**What you have to do**
What is needed is an exact copy of every record.

Dataset excerpts
□ □ □ □
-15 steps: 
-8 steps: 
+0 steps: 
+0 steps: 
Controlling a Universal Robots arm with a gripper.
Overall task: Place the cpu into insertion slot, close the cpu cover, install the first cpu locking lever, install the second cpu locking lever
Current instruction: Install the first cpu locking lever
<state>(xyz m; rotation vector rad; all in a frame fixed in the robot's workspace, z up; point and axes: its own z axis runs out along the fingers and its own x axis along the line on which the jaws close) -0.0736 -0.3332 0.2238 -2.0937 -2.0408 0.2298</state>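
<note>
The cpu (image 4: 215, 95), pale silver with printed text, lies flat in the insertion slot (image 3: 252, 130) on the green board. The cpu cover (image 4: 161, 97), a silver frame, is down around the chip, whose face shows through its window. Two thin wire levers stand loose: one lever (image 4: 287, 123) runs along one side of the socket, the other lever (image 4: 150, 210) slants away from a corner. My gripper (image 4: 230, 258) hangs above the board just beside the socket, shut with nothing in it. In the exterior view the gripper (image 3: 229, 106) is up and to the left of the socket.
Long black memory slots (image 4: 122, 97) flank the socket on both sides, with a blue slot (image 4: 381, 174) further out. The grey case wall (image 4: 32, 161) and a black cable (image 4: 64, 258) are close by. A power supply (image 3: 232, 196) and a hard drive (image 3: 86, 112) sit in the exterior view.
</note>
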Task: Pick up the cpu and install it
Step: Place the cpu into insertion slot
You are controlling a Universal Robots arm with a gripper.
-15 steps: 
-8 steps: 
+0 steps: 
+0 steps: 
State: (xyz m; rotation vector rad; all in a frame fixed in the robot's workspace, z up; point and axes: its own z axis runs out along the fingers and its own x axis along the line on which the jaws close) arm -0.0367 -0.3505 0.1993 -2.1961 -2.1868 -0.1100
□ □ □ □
**Response**
-15 steps: 
-8 steps: 
+0 steps: 
+0 steps: 
Controlling a Universal Robots arm with a gripper.
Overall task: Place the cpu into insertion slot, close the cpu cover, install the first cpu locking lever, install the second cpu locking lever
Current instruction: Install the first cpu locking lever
<state>(xyz m; rotation vector rad; all in a frame fixed in the robot's workspace, z up; point and axes: its own z axis runs out along the fingers and its own x axis along the line on which the jaws close) -0.0736 -0.3332 0.2238 -2.0937 -2.0408 0.2298</state>
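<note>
The cpu (image 4: 215, 95), pale silver with printed text, lies flat in the insertion slot (image 3: 252, 130) on the green board. The cpu cover (image 4: 161, 97), a silver frame, is down around the chip, whose face shows through its window. Two thin wire levers stand loose: one lever (image 4: 287, 123) runs along one side of the socket, the other lever (image 4: 150, 210) slants away from a corner. My gripper (image 4: 230, 258) hangs above the board just beside the socket, shut with nothing in it. In the exterior view the gripper (image 3: 229, 106) is up and to the left of the socket.
Long black memory slots (image 4: 122, 97) flank the socket on both sides, with a blue slot (image 4: 381, 174) further out. The grey case wall (image 4: 32, 161) and a black cable (image 4: 64, 258) are close by. A power supply (image 3: 232, 196) and a hard drive (image 3: 86, 112) sit in the exterior view.
</note>
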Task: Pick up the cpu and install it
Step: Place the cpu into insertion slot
You are controlling a Universal Robots arm with a gripper.
-15 steps: 
-8 steps: 
+0 steps: 
+0 steps: 
State: (xyz m; rotation vector rad; all in a frame fixed in the robot's workspace, z up; point and axes: its own z axis runs out along the fingers and its own x axis along the line on which the jaws close) arm -0.0367 -0.3505 0.1993 -2.1961 -2.1868 -0.1100

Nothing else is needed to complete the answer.